You might not see the results straight away either, especially if it is affecting their digestive tract or gut. Odd food and things they should not eat (like meat) can all have a negative affect on their overall health.
Also, whilst we can figure out what food has impacted our health, a horse will not. So even if the hotdog you fed him gave him gas, he will eat it again because he cannot make the connection like a human would.
What Horses Should Not Eat
There are a number of things that should never be fed to a horse. If they do happen to eat anything on the list below, then it can risk them becoming ill or obese, especially when some of the items are given to them over a long period of time.
This can also become a problem when passers by feed somebody else’s horses with a treat such as a carrot. If you own a horse, put up a sign saying ‘Do not feed’, and always keep an eye on your horse’s wellbeing.
Meat, Chocolate And Sugary Foods
Meat is an item horses do not need to eat, as it gives them no nutritional value. There is also a potential that it could be harmful to them in the long-term if it has become a part of their diet.
Sugary foods would most certainly be enjoyed by a horse due to the sweetness, but doing so can lead to obesity and general health problems.
Too Many Treats
It is fine to give a horse a wedge of fruit, say an apple or a couple of carrots, but giving them too much in one day can lead to health problems such as the painful foot issue laminitis.

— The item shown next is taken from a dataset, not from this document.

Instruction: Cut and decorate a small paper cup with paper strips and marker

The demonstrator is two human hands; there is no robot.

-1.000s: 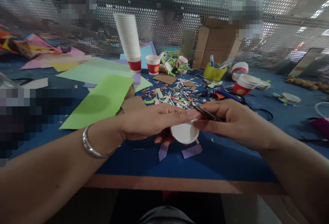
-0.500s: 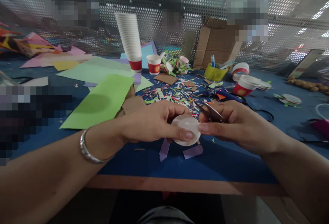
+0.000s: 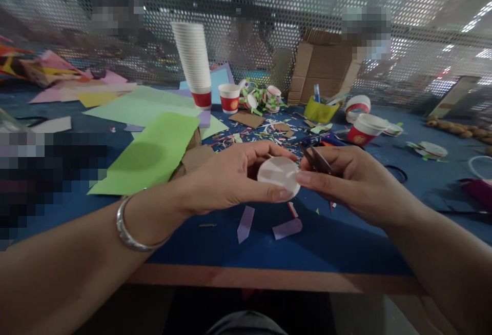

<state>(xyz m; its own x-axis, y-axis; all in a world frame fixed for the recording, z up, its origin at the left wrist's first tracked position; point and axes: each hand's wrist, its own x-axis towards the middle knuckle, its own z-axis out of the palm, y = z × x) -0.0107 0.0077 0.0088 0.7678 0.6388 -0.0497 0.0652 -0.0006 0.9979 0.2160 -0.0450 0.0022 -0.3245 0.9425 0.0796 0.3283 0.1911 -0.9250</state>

It is also helpful not to have the horse graze near an orchid where fruit may fall, and as mentioned above, put up a sign to deter people from feeding them treats. Having strangers feed your horse is a sure fire way of them over indulging in high sugary treats.
Also, avoid any fruit that has a stone in it. If not removed, your horse may choke and it could be fatal.
Along with cake can cause a blockage in the digestive system so should be completely avoided.
Tomatoes, Potatoes And Cabbage Vegetables
Tomatoes and potatoes should not be fed to a horse at all, whilst anything like cabbage, broccoli, turnips, kale and brussel sprouts – amongst many more – would cause digestive discomfort if fed to your horse. Yes, this does mean they will be gassy, so avoid it like the plague!
Brans, Including Rice Bran And Wheat
Unless your horse has been given a specialized diet, avoid feeding them any type of bran as they are generally not good for a horse to consume. This is because it can cause your horse to have a mineral imbalance.
Just like with us humans, horses should not be exposed to mold. If the hay is dusty or moldy, then it could affect their lungs and cause damage. Always make sure it is in good condition.
Even though it is hard to believe anyone would feed their horse garden waste, it has to be noted how dangerous it can be.
Garden waste has the potential to poison a horse due to their being possible weeds, plants and general toxins included that they should not digest.
This means that it is best not to give horses freshly cut grass either, because they will eat it faster than if they were grazing which could result in colic.
A horse’s diet is made up of simple food that gives them all the nutrients they need to lead a healthy life. Whilst we eat 3 square meals a day, a horse will enjoy grazing and chewing on pasture grass all day, taking in small amounts of food rather than being fed during mealtimes.
Whilst a horse will enjoy treats like a carrot or apple wedge, it is always best to feed it to them in moderation to avoid illness. Also, there are many things a horse should not eat, and these items should be completely avoided.